__What is needed__
The result should be every line in the data below that carries the string "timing".

Stored records
[Start of section]
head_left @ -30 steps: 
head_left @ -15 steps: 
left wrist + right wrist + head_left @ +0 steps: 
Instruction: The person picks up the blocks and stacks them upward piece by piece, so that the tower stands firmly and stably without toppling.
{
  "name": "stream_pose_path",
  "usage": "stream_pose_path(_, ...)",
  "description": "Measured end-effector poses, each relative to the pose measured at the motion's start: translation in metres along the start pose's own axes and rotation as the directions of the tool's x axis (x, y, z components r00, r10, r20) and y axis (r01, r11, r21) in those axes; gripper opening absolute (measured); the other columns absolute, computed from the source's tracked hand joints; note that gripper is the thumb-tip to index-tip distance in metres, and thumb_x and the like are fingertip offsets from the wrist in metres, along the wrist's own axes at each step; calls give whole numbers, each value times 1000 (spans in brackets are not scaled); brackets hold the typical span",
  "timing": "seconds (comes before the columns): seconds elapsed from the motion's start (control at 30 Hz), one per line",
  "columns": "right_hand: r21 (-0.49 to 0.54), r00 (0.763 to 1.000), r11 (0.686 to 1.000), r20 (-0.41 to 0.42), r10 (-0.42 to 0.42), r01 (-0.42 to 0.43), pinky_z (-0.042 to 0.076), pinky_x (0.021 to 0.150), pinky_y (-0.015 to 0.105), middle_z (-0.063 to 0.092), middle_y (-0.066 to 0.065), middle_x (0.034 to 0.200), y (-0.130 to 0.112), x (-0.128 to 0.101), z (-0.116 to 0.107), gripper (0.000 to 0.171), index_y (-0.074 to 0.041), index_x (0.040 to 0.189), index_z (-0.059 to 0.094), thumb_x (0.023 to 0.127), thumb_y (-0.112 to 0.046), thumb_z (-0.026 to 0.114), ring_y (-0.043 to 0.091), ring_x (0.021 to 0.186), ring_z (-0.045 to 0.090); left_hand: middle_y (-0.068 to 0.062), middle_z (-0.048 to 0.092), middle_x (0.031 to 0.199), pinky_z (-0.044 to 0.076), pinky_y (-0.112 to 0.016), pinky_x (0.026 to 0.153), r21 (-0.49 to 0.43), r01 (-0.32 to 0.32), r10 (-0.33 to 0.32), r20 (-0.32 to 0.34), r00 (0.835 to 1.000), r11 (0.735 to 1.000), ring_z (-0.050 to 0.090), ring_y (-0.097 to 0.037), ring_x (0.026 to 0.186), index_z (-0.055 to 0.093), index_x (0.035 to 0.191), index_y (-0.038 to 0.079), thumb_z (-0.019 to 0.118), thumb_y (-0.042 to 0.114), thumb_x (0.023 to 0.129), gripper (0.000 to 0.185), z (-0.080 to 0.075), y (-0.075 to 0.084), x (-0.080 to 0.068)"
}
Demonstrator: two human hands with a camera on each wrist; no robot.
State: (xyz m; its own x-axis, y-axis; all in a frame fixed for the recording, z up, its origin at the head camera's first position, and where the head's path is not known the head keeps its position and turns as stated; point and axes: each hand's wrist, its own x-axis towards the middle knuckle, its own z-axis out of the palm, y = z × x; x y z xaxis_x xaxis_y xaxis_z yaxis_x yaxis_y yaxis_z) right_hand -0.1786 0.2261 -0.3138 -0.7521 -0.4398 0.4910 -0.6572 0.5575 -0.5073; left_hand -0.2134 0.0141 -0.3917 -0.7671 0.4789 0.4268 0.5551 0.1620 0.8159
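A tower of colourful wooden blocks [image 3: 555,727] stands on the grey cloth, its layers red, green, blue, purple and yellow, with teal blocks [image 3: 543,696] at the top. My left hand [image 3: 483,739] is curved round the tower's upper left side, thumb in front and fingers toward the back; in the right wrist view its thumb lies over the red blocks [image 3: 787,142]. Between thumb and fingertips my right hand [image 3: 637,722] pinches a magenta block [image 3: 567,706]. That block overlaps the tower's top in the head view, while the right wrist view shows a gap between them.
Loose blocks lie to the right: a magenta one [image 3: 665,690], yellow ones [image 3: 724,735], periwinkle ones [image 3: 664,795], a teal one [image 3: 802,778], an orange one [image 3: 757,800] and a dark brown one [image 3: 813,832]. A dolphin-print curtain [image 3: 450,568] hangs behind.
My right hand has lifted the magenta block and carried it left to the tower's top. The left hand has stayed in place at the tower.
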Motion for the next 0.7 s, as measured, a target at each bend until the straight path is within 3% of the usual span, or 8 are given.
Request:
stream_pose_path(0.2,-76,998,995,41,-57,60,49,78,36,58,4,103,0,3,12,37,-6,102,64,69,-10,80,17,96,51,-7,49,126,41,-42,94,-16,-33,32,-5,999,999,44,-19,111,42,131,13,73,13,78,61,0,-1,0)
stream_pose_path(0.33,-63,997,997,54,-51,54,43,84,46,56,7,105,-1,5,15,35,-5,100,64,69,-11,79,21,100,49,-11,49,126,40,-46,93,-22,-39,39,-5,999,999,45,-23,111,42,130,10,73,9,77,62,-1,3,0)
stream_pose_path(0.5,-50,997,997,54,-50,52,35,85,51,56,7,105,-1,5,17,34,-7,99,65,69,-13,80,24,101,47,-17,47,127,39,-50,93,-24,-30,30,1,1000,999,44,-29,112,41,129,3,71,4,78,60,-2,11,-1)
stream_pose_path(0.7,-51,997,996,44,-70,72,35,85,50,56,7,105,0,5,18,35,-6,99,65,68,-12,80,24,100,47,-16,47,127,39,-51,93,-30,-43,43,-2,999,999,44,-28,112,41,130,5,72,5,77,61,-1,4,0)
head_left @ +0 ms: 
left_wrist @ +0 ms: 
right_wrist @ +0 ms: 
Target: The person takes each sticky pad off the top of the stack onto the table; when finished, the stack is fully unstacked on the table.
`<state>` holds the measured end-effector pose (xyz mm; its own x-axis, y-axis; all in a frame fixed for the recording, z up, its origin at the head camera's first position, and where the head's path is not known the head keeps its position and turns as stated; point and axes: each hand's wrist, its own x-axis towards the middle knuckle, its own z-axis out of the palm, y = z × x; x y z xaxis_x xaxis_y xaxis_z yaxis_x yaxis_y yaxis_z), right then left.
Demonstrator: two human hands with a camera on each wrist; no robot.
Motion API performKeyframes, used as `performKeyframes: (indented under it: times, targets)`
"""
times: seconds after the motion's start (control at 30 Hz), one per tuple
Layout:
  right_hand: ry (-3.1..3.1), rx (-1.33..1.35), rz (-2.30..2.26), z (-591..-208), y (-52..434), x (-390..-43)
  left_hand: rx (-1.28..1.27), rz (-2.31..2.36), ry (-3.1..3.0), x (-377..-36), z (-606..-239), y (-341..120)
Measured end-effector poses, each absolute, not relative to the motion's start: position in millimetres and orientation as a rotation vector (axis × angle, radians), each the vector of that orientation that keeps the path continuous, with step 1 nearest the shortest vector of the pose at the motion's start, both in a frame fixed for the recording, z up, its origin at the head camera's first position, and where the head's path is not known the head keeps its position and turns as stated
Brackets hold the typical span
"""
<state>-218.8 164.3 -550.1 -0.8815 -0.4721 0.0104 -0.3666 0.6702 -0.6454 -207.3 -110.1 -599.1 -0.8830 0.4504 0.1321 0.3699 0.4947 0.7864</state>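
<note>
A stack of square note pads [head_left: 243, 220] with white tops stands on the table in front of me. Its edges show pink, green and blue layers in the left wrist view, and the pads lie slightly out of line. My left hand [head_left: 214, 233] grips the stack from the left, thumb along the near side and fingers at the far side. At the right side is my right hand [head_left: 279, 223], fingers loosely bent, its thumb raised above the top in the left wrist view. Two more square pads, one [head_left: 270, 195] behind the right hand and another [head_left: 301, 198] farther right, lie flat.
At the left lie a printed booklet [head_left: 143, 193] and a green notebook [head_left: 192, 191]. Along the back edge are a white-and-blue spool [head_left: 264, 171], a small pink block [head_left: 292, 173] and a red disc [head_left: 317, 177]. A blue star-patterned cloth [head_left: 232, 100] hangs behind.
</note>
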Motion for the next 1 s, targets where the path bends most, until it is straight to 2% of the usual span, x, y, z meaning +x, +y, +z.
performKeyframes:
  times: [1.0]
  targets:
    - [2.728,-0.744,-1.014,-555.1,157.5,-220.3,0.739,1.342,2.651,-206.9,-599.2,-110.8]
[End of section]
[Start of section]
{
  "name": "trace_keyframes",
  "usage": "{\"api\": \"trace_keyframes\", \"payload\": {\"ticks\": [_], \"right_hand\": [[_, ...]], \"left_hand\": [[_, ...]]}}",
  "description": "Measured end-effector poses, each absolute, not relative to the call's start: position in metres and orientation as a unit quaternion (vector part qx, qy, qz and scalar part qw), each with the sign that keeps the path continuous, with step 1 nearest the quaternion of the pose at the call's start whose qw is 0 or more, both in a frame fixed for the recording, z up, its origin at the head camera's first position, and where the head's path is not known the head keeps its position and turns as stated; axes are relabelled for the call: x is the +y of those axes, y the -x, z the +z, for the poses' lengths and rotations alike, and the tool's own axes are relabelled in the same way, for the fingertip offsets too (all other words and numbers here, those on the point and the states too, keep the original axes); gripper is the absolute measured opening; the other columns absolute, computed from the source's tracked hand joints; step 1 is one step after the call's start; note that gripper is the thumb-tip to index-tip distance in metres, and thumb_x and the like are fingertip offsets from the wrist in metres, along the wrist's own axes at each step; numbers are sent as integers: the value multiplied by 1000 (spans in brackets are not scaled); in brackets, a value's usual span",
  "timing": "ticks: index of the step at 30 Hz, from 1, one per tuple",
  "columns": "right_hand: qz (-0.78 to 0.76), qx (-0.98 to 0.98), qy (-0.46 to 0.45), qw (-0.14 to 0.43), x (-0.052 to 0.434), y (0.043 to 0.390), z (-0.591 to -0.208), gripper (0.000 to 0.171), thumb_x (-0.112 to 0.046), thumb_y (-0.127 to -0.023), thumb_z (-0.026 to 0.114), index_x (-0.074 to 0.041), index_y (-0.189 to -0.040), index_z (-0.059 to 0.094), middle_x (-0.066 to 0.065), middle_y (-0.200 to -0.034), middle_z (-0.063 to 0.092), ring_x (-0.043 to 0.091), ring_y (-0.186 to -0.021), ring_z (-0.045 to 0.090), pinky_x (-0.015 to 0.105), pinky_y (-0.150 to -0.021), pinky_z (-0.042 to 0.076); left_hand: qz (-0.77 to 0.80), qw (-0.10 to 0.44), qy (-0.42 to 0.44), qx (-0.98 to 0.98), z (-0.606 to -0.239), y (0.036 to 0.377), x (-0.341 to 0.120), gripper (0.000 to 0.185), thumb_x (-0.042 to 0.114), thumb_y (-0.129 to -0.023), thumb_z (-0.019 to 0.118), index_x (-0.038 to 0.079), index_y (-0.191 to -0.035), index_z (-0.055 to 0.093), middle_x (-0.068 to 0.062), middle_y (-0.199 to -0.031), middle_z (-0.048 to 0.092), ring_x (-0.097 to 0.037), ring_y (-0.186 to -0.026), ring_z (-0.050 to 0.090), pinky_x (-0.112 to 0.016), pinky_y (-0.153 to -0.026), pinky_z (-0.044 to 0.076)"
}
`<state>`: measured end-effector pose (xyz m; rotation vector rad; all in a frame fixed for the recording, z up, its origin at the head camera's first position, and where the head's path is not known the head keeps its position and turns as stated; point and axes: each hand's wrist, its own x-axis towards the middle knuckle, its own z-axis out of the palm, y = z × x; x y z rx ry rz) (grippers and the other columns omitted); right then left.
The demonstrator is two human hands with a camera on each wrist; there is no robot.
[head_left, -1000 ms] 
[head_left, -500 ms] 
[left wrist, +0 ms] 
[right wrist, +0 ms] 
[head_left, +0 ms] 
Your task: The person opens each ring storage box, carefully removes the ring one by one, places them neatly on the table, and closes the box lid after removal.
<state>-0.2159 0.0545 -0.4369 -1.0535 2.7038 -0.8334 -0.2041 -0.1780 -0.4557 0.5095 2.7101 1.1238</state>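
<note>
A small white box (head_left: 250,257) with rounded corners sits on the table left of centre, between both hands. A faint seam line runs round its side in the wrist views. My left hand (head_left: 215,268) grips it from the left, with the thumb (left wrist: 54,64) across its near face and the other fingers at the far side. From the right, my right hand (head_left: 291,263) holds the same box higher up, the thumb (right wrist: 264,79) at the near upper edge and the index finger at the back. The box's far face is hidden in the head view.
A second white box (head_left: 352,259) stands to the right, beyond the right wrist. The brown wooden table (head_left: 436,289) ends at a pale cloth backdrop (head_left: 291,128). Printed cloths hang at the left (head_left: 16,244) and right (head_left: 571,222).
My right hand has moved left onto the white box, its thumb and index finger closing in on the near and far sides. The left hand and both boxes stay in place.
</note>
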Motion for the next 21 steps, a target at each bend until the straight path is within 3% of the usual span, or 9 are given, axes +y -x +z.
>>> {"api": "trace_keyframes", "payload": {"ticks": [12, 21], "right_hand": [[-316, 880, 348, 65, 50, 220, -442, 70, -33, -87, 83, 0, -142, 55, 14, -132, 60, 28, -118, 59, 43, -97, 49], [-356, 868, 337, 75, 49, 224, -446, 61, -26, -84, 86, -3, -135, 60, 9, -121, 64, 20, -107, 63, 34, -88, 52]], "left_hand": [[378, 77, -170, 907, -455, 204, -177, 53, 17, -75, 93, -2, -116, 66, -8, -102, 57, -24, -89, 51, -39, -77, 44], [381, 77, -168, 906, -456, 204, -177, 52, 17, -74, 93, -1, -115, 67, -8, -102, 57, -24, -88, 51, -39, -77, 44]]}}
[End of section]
__Response__
  "timing": "seconds (comes before the columns): seconds elapsed from the motion's start (control at 30 Hz), one per line",
  "timing": "ticks: index of the step at 30 Hz, from 1, one per tuple",

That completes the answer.